For the entries below, print exactly the lines between the line holding "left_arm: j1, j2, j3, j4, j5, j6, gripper" and the line holding "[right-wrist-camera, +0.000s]", inclusive, and nothing else.
==== Material provided ====
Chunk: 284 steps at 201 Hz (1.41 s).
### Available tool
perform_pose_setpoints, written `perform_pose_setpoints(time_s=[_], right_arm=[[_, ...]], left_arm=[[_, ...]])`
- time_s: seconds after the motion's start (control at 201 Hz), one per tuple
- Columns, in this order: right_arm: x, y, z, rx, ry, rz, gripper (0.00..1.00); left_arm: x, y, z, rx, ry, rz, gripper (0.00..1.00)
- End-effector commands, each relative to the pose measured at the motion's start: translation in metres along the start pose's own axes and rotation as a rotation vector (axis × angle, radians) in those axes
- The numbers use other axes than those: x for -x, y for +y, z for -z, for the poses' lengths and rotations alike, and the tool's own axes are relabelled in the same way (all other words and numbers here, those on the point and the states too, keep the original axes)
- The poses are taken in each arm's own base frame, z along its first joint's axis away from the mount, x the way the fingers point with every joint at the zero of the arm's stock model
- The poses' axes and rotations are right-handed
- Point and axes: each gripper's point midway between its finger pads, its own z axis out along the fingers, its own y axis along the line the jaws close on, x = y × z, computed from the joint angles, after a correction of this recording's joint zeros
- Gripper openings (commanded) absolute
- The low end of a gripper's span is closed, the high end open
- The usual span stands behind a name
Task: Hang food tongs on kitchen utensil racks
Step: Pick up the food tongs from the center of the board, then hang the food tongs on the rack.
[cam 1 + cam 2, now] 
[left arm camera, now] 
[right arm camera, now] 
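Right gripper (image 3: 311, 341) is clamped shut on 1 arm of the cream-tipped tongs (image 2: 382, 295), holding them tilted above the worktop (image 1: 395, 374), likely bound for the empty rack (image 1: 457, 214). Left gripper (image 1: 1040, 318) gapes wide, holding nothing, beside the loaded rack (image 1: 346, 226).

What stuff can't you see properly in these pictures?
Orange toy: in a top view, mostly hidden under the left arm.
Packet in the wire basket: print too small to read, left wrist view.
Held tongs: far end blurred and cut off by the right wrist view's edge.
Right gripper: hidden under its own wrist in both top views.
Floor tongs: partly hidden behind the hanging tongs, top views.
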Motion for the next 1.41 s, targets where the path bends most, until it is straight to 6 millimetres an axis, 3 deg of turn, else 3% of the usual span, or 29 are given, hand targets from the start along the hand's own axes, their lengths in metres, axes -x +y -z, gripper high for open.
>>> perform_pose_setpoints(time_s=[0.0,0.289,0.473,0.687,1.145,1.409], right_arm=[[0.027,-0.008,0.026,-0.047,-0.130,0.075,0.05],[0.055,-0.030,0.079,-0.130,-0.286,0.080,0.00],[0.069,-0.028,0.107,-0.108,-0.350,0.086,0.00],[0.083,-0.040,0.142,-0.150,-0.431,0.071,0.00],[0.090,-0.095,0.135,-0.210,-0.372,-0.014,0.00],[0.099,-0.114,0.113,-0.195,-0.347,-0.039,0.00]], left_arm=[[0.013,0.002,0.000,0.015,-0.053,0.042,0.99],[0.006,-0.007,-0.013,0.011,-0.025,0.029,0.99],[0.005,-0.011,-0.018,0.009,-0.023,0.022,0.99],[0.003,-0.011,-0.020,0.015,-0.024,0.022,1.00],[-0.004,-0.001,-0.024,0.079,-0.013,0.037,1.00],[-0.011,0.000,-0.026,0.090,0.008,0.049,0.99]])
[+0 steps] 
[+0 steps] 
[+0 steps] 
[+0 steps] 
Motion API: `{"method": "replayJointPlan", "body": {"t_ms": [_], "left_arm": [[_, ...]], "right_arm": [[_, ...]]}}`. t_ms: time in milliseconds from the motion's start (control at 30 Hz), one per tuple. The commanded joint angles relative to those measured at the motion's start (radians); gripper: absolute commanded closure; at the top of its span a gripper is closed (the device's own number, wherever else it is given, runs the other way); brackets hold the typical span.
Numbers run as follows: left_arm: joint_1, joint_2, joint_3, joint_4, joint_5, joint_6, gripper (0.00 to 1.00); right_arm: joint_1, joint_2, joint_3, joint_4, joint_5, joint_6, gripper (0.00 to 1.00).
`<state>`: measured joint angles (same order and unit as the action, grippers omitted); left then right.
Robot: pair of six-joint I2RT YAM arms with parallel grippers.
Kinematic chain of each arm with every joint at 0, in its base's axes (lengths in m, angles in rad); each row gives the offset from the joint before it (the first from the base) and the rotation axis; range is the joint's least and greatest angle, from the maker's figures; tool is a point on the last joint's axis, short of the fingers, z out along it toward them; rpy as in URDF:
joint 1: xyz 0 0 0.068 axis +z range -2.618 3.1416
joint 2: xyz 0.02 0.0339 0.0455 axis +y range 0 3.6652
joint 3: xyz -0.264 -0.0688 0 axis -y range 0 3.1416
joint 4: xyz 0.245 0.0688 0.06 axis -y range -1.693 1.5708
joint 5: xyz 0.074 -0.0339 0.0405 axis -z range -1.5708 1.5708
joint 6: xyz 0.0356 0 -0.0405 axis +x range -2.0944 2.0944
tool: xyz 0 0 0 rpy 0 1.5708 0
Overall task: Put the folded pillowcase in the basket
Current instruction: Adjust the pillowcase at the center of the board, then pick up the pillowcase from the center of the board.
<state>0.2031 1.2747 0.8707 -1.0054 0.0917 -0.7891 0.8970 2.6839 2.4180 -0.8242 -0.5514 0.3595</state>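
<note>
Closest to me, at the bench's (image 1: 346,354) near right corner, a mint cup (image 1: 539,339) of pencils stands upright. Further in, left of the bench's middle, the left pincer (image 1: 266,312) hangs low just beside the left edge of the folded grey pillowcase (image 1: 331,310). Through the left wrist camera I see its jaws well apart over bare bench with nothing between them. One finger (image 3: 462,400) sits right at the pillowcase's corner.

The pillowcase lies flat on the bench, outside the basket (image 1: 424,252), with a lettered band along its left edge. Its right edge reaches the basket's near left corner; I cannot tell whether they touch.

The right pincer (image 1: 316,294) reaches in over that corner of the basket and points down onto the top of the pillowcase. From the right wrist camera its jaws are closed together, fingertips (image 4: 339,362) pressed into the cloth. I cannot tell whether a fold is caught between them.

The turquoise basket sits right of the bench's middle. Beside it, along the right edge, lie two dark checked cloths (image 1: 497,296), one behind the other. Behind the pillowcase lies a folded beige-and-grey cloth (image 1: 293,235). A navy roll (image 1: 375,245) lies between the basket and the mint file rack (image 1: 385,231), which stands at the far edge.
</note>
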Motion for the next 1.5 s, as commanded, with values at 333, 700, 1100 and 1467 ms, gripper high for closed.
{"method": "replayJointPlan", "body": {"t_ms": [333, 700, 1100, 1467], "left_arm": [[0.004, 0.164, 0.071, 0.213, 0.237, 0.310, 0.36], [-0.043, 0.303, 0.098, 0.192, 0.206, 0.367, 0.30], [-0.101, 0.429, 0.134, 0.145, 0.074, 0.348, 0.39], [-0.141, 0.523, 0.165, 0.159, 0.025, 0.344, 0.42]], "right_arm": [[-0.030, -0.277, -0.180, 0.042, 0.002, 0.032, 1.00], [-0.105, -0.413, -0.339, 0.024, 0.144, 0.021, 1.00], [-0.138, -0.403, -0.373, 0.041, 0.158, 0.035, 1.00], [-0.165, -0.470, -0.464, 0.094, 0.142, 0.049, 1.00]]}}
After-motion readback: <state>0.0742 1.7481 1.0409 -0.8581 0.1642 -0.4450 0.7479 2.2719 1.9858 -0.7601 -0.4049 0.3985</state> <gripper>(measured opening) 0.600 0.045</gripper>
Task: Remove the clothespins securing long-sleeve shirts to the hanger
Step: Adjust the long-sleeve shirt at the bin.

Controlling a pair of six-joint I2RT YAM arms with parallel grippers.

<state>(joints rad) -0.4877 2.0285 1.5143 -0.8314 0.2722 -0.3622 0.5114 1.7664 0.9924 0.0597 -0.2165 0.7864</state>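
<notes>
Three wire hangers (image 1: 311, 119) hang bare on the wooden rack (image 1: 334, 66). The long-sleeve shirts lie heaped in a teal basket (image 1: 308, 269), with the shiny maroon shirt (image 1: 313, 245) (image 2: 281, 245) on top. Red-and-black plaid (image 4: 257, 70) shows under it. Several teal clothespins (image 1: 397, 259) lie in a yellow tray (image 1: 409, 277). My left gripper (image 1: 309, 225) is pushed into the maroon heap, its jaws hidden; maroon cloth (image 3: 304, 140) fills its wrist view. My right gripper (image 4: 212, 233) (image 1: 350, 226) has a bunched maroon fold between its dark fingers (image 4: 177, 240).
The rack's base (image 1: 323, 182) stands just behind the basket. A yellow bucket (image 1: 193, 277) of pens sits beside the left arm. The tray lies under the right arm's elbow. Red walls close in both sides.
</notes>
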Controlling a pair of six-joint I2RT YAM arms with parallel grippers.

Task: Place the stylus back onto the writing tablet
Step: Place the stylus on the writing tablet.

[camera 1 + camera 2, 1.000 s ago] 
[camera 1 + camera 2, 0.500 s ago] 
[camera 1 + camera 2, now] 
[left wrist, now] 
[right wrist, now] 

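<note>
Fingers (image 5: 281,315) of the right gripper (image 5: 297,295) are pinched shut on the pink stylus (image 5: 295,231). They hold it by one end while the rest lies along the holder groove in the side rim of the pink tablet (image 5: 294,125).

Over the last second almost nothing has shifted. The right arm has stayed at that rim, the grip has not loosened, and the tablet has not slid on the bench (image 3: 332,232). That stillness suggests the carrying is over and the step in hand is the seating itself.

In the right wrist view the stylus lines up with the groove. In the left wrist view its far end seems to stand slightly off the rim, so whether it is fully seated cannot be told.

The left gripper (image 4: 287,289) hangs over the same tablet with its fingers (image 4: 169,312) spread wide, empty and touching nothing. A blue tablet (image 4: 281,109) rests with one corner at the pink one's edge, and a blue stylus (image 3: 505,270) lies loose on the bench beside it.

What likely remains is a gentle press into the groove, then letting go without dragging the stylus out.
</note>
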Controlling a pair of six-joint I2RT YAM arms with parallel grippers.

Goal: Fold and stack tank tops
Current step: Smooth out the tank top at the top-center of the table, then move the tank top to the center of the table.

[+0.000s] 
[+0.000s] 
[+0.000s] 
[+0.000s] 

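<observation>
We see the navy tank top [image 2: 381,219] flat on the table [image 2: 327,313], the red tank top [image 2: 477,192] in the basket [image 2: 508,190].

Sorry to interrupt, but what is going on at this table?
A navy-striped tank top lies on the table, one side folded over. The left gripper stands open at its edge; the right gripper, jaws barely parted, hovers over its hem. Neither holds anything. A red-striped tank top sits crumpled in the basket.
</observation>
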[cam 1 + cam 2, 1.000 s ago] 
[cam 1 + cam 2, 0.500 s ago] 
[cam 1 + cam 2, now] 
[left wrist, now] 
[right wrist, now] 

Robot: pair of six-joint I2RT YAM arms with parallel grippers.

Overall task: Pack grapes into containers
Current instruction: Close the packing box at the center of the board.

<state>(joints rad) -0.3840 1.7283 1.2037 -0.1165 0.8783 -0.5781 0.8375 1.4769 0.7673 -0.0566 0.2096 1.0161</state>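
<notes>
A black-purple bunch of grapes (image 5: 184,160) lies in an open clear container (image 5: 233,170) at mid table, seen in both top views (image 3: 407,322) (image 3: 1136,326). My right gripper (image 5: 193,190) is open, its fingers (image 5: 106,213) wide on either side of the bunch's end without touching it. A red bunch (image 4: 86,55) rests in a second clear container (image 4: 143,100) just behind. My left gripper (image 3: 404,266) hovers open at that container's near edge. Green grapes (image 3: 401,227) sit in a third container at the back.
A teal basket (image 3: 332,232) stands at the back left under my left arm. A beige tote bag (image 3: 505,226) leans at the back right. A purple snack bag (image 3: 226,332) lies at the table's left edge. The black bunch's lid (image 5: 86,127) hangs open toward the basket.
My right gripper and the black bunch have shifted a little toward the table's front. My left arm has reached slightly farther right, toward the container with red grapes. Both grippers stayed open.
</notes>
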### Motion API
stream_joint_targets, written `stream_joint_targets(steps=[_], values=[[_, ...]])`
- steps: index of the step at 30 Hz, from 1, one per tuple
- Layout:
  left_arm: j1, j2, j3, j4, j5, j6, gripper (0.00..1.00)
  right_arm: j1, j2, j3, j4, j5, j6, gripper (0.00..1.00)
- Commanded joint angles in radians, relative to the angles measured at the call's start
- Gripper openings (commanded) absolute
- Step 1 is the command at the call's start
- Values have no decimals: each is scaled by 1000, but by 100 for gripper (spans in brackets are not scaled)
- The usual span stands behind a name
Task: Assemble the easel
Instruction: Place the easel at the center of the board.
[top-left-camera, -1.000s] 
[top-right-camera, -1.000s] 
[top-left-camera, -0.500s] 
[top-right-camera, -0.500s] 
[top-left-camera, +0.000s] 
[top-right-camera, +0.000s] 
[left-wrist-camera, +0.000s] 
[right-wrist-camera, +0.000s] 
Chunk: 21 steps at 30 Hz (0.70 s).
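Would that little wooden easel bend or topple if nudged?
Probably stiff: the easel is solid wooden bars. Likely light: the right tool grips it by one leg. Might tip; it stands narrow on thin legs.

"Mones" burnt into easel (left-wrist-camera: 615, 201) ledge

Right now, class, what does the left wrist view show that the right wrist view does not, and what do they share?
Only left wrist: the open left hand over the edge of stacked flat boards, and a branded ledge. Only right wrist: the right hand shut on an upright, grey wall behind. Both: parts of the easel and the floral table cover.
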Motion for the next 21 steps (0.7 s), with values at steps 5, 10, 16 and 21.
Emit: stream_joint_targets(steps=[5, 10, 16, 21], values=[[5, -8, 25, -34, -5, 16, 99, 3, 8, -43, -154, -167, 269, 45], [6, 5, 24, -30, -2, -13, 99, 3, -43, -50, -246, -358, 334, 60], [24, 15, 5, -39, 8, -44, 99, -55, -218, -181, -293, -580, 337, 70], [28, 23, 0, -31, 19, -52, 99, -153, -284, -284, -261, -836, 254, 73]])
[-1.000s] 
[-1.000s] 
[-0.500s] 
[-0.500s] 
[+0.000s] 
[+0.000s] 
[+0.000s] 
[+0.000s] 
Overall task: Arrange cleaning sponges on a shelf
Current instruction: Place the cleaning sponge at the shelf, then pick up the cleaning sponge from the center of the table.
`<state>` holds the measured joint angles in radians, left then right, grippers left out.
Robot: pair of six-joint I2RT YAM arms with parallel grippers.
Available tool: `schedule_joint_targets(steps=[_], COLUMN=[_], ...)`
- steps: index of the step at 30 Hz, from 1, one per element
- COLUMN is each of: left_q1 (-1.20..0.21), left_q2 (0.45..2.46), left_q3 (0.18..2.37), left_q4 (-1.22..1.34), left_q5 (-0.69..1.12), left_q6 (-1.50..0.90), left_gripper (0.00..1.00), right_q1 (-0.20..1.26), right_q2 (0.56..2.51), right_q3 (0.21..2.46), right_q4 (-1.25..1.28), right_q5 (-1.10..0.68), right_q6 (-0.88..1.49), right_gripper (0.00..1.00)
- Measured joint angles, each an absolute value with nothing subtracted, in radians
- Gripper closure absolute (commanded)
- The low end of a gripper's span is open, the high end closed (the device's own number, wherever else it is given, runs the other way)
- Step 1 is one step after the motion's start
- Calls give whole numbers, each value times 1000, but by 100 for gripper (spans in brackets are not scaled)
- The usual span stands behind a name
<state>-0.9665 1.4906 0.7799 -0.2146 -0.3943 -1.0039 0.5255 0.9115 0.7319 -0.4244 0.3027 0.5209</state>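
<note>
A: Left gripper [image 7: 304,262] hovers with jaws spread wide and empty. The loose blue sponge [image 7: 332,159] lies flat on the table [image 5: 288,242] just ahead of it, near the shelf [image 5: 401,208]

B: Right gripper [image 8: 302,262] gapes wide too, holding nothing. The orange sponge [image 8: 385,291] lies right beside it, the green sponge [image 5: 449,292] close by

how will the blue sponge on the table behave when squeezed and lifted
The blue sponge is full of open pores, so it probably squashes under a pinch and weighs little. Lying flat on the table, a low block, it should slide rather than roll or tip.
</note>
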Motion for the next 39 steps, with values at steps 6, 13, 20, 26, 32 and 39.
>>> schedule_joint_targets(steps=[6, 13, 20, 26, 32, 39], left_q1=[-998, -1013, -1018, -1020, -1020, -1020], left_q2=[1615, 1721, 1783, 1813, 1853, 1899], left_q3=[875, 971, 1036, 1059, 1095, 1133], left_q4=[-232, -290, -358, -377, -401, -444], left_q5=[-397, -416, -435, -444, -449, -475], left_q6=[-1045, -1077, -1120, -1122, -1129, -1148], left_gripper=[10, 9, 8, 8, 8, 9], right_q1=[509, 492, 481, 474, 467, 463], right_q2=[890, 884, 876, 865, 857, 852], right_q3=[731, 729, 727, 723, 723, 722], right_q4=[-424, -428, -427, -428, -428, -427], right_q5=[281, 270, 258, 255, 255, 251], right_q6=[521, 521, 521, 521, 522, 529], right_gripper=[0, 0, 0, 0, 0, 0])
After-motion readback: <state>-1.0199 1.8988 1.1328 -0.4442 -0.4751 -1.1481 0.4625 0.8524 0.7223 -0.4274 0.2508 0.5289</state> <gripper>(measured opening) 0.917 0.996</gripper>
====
■ Answer for the task ■
  left_arm: j1, j2, j3, j4, j5, j6, gripper (0.00..1.00)
  right_arm: j1, j2, j3, j4, j5, j6, gripper (0.00..1.00)
- Commanded joint angles in radians, relative to the angles measured at the call's start
- Gripper openings (commanded) absolute
- Step 1 is the command at the call's start
- Values have no decimals: each is scaled by 1000, but by 100 for gripper (spans in brackets are not scaled)
- The usual span stands behind a name
Task: Assemble the easel
Instruction: Place the easel at the center of the board.
[top-left-camera, -1.000s] 
[top-right-camera, -1.000s] 
[top-left-camera, -0.500s] 
[top-right-camera, -0.500s] 
[top-left-camera, +0.000s] 
[top-right-camera, +0.000s] 
[left-wrist-camera, +0.000s] 
[right-wrist-camera, +0.000s] 

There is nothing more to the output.